Nasser's successor Anwar el-Sadat, both through public policy and his peace initiative with Israel, revived an uncontested Egyptian orientation, unequivocally asserting that only Egypt and Egyptians were his responsibility. According to Dawisha, the terms "Arab", "Arabism" and "Arab unity", save for the new official name, became conspicuously absent.[40] (See also Liberal age and Republic sections.) However, despite Sadat's systematic attempts to root out Arab sentiment, Arab nationalism in Egypt remained a potent force.[41]
During this era, in 1978, Egyptian-American sociologist Saad Eddin Ibrahim studied the national discourse between 17 Egyptian intellectuals relating to Egypt's identity and peace with Israel. He noted that in 18 articles Arab identity was acknowledged and neutrality in the conflict opposed, while in eight articles Arab identity was acknowledged and neutrality supported and only in three articles written by author Louis Awad was Arab identity rejected and neutrality supported.[42] Egyptian scholar Gamal Hamdan stressed that Egyptian identity was unique, but that Egypt was the center and "cultural hub" of the Arab world, arguing that "Egypt in the Arab world is like Cairo in Egypt." Hamdan further contended "We do not see the Egyptian personality, no matter how distinct it may be, as anything other than a part of the personality of the greater Arab homeland."[41]
Many Egyptians today feel that Egyptian and Arab identities are inextricably linked, and emphasize the central role that Egypt plays in the Arab world. Others continue to believe that Egypt and Egyptians are simply not Arab, emphasizing indigenous Egyptian heritage, culture and independent polity, pointing to the perceived failures of Arab and pan-Arab nationalist policies. Egyptian anthropologist Laila el-Hamamsy illustrates the modern-day relationship between the two trends, stating: "in light of their history, Egyptians ... should be conscious of their national identity and consider themselves, above all, Egyptians. How is the Egyptian, with this strong sense of Egyptian identity, able to look himself as an Arab too?"[43] Her explanation is that Egyptianization translated as Arabization with the result being "an increased tempo of Arabization, for facility in the Arabic language opened the windows into the rich legacy of Arabic culture. ... Thus in seeking a cultural identity, Egypt has revived its Arab cultural heritage."[42]
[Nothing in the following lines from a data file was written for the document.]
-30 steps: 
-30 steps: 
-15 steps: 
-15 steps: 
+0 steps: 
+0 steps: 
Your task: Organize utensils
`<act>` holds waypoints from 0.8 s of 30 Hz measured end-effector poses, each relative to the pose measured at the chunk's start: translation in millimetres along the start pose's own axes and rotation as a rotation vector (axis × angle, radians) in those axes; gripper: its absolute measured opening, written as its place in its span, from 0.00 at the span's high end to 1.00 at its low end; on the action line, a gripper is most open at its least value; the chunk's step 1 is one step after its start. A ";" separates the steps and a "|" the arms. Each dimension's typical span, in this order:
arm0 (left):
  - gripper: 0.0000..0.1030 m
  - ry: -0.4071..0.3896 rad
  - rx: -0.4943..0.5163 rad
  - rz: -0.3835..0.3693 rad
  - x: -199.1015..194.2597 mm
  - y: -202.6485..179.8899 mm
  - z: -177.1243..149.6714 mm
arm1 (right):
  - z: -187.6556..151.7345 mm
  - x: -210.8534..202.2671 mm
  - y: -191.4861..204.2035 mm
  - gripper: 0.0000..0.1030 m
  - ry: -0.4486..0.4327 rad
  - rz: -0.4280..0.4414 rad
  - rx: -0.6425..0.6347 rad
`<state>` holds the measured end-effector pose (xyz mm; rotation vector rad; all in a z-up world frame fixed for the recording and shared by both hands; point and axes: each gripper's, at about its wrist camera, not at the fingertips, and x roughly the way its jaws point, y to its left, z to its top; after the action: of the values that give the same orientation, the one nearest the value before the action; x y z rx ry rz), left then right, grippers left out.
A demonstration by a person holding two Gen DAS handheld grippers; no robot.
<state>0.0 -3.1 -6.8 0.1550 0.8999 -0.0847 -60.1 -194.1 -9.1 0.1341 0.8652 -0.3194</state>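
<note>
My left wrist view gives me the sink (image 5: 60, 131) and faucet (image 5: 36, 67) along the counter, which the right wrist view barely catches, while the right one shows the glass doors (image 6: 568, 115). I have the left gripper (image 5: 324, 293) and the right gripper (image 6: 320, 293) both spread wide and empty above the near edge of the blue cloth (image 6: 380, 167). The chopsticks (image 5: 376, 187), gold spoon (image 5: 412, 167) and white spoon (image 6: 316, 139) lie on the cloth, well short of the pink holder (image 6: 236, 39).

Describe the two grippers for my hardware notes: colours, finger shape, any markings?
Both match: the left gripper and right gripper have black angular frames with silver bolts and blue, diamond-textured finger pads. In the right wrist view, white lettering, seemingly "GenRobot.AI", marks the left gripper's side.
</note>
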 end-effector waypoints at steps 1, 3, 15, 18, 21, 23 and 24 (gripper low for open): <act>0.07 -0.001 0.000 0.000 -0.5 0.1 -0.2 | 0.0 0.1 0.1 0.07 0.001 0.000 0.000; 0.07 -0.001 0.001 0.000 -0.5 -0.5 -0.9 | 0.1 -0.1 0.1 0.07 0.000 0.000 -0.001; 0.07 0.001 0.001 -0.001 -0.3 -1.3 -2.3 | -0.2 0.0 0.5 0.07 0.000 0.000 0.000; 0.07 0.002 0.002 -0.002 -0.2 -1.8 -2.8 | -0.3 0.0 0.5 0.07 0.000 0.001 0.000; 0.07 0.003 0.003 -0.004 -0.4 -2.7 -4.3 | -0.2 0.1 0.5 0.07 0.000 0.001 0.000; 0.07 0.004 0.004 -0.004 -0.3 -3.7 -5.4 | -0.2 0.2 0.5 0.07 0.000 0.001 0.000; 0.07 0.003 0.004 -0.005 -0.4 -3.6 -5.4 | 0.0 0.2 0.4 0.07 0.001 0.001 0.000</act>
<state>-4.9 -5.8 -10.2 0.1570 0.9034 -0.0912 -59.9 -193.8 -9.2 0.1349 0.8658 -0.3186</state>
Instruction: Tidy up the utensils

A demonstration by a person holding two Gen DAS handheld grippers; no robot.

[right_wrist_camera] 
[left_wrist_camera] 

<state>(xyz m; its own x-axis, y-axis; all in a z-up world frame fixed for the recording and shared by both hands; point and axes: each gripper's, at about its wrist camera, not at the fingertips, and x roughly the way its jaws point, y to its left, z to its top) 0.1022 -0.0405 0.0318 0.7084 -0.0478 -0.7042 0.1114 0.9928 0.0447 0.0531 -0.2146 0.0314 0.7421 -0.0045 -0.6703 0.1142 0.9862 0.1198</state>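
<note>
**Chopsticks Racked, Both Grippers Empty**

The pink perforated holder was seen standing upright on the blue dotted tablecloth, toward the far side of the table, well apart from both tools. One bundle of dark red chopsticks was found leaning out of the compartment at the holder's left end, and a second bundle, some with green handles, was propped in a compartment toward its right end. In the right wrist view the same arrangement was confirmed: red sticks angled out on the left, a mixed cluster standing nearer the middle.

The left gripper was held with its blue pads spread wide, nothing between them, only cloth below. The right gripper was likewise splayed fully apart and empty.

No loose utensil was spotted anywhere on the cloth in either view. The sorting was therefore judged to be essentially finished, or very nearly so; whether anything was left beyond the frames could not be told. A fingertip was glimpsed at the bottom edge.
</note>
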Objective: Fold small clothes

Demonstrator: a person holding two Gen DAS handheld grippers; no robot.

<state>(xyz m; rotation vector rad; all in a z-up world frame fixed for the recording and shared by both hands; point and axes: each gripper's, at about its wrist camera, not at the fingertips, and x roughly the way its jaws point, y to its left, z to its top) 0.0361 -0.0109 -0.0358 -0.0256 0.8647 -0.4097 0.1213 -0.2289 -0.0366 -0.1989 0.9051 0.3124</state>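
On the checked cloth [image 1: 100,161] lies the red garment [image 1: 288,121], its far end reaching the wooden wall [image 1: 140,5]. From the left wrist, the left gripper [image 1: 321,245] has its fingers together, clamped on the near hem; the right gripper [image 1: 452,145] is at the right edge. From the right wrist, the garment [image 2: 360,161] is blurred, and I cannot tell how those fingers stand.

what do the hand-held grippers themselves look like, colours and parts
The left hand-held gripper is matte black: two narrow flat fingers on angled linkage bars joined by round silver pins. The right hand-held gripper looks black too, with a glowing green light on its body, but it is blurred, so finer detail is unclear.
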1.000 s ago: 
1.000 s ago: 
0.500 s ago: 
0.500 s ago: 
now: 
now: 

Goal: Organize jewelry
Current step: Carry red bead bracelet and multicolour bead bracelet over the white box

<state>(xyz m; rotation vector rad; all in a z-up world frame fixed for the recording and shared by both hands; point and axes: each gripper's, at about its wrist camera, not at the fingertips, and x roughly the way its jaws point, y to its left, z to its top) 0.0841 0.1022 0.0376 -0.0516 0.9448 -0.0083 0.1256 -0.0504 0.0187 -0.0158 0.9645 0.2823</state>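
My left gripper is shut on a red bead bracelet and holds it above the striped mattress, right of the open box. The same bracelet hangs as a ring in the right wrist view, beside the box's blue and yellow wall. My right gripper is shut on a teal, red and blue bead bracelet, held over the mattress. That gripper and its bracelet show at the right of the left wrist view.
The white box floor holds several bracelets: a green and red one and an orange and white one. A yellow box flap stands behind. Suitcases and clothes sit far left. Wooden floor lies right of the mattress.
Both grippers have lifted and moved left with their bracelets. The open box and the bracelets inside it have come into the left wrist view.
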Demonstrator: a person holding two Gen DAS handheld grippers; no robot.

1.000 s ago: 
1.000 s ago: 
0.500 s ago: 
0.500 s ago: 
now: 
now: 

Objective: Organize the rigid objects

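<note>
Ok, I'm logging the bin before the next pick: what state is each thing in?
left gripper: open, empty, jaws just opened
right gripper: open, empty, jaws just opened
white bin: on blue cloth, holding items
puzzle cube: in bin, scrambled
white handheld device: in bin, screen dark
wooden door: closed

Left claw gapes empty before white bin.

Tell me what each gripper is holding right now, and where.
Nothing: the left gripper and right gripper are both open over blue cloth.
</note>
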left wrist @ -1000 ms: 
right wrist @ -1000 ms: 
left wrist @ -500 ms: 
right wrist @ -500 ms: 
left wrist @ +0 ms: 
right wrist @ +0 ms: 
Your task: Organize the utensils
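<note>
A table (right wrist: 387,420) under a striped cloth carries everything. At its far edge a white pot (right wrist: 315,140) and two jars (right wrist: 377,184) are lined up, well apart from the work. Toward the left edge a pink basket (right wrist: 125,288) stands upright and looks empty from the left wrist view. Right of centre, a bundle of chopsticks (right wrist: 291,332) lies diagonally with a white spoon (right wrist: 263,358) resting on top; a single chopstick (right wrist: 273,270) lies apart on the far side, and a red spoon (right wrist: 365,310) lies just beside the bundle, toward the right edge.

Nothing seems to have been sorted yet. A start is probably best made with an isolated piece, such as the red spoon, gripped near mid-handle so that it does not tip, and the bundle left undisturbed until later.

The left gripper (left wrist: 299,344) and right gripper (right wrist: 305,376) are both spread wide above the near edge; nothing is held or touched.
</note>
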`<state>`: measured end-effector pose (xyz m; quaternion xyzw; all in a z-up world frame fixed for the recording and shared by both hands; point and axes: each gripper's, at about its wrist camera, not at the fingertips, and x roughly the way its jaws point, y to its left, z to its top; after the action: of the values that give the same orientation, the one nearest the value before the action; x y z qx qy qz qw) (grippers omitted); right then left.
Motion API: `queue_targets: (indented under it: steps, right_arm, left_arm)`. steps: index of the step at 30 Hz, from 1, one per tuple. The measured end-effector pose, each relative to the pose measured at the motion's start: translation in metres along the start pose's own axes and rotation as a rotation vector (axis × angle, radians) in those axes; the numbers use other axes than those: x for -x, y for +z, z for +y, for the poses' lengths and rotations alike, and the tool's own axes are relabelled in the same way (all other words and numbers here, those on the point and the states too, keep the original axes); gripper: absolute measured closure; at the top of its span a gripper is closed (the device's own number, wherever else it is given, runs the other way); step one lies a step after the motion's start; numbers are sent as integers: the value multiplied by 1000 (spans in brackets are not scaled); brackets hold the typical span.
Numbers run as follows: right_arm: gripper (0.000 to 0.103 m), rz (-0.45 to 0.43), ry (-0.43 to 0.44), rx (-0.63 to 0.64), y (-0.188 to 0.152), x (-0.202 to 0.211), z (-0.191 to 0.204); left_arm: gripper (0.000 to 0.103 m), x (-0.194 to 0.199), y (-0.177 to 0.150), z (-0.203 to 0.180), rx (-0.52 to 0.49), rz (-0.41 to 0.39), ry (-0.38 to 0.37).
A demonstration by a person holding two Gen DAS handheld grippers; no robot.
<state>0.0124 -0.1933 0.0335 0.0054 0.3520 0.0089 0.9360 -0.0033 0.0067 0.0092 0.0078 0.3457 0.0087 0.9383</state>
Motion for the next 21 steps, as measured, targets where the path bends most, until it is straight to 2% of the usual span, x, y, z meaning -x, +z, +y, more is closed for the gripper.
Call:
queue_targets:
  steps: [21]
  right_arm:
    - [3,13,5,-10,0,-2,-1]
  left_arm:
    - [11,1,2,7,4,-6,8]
Egyptian critics of Arab nationalism contend that it has worked to erode and/or relegate native Egyptian identity by superimposing only one aspect of Egypt's culture. These views and sources for collective identification in the Egyptian state are captured in the words of a linguistic anthropologist who conducted fieldwork in Cairo:
Historically, Egyptians have considered themselves as distinct from 'Arabs' and even at present rarely do they make that identification in casual contexts; il-'arab [the Arabs] as used by Egyptians refers mainly to the inhabitants of the Gulf states... Egypt has been both a leader of pan-Arabism and a site of intense resentment towards that ideology. Egyptians had to be made, often forcefully, into "Arabs" [during the Nasser era] because they did not historically identify themselves as such. Egypt was self-consciously a nation not only before pan-Arabism but also before becoming a colony of the British Empire. Its territorial continuity since ancient times, its unique history as exemplified in its pharaonic past and later on its Coptic language and culture, had already made Egypt into a nation for centuries. Egyptians saw themselves, their history, culture and language as specifically Egyptian and not "Arab."
"Pharaonism" rose to political prominence in the 1920s and 1930s during the British occupation, as Egypt developed separately from the Arab world. A segment of the most Westernized upper class argued that Egypt was part of a Mediterranean civilization. This ideology largely developed out of the country's lengthy pre-Islamic history, the relative isolation of the Nile Valley and the mostly homogeneous ethnicity of the inhabitants.[31] One of Pharaonism's most notable advocates was Taha Hussein who remarked "Pharaonism is deeply rooted in the spirits of the Egyptians. It will remain so, and it must continue and become stronger. The Egyptian is Pharaonic before being Arab."[32]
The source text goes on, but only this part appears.